>>>>
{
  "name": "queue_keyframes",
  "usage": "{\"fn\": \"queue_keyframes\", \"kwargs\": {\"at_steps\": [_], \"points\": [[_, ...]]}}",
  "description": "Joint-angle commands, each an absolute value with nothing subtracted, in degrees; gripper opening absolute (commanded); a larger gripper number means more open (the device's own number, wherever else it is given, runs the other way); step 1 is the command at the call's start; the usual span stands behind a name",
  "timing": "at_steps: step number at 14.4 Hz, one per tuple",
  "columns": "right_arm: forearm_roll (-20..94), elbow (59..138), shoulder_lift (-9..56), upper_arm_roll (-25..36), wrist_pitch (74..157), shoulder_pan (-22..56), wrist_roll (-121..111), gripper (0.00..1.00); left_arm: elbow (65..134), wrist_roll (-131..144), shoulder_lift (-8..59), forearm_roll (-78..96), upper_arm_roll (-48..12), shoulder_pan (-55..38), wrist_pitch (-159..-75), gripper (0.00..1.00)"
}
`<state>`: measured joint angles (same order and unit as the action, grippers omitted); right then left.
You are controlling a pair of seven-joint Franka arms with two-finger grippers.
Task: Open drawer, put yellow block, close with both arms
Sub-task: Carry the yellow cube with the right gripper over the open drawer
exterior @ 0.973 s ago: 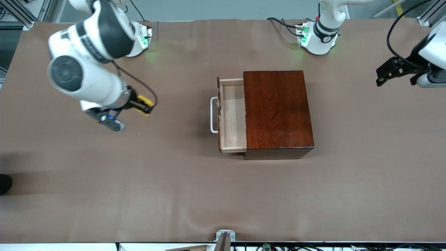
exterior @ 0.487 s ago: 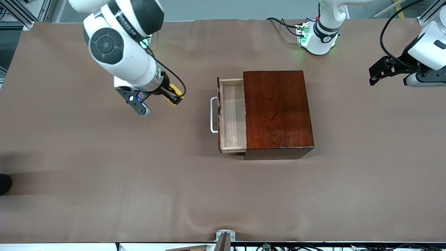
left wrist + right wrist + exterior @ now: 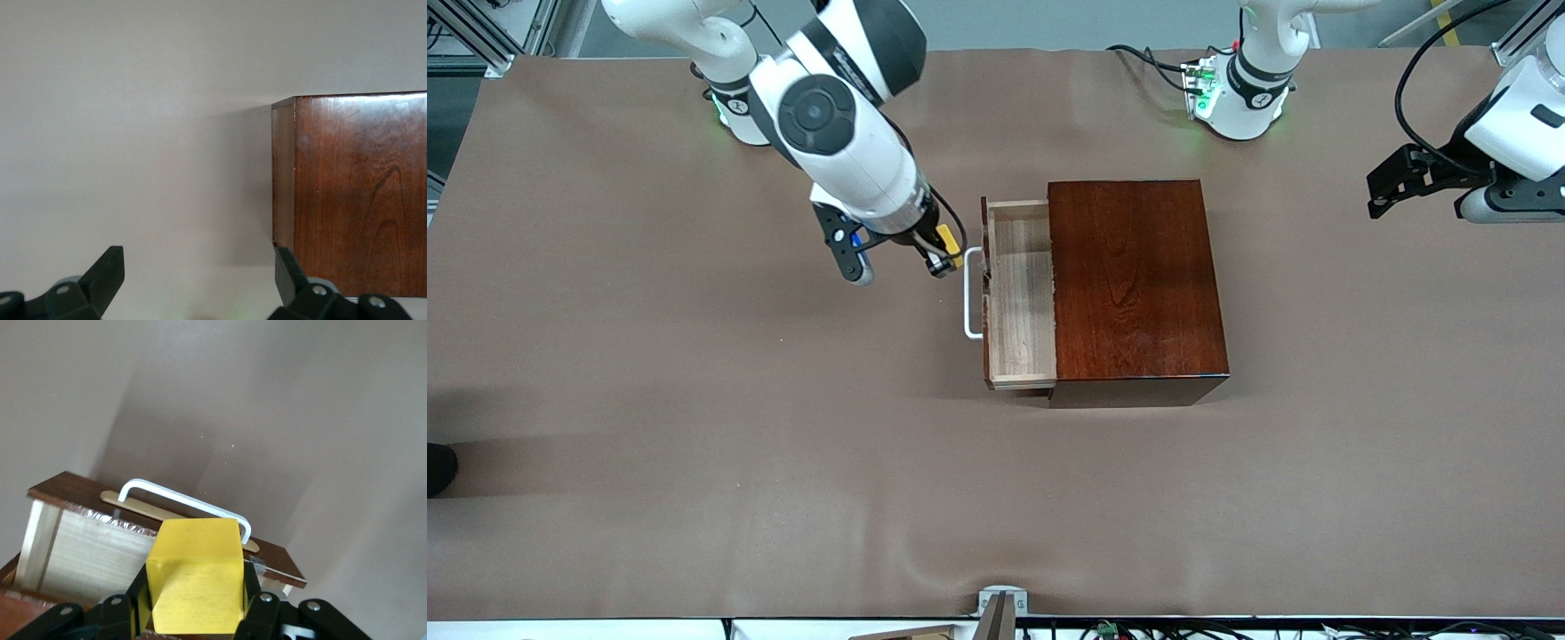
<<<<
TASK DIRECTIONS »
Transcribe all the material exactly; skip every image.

ANSWER BOX »
{
  "name": "queue_keyframes",
  "usage": "{\"fn\": \"queue_keyframes\", \"kwargs\": {\"at_steps\": [_], \"points\": [[_, ...]]}}",
  "description": "Joint-angle commands, each an absolute value with nothing subtracted, in degrees; gripper opening absolute (commanded); a larger gripper number means more open (the device's own number, wherever else it is given, runs the other way); step 1 is the command at the call's start; the usual span stands behind a name",
  "timing": "at_steps: step number at 14.4 Hz, one per tuple",
  "columns": "right_arm: forearm_roll (-20..94), elbow (59..138), shoulder_lift (-9..56), upper_arm_roll (-25..36), wrist_pitch (74..157), shoulder_pan (-22..56), wrist_roll (-121..111), gripper (0.00..1.00); left_arm: elbow (65..134), wrist_roll (-131..144), shoulder_lift (-8..59), forearm_roll (-78..96), upper_arm_roll (-48..12), shoulder_pan (-55..38), wrist_pitch (-159..-75), gripper (0.00..1.00)"
}
`<state>`: measured joint angles (same order and unit as the action, grippers omitted); right then left.
You are controlling a pair of seven-joint Franka arms with two-finger grippers.
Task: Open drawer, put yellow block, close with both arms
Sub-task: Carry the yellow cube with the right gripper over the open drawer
exterior @ 0.973 s ago: 
exterior @ 0.487 s ago: 
left wrist + right wrist + exterior @ now: 

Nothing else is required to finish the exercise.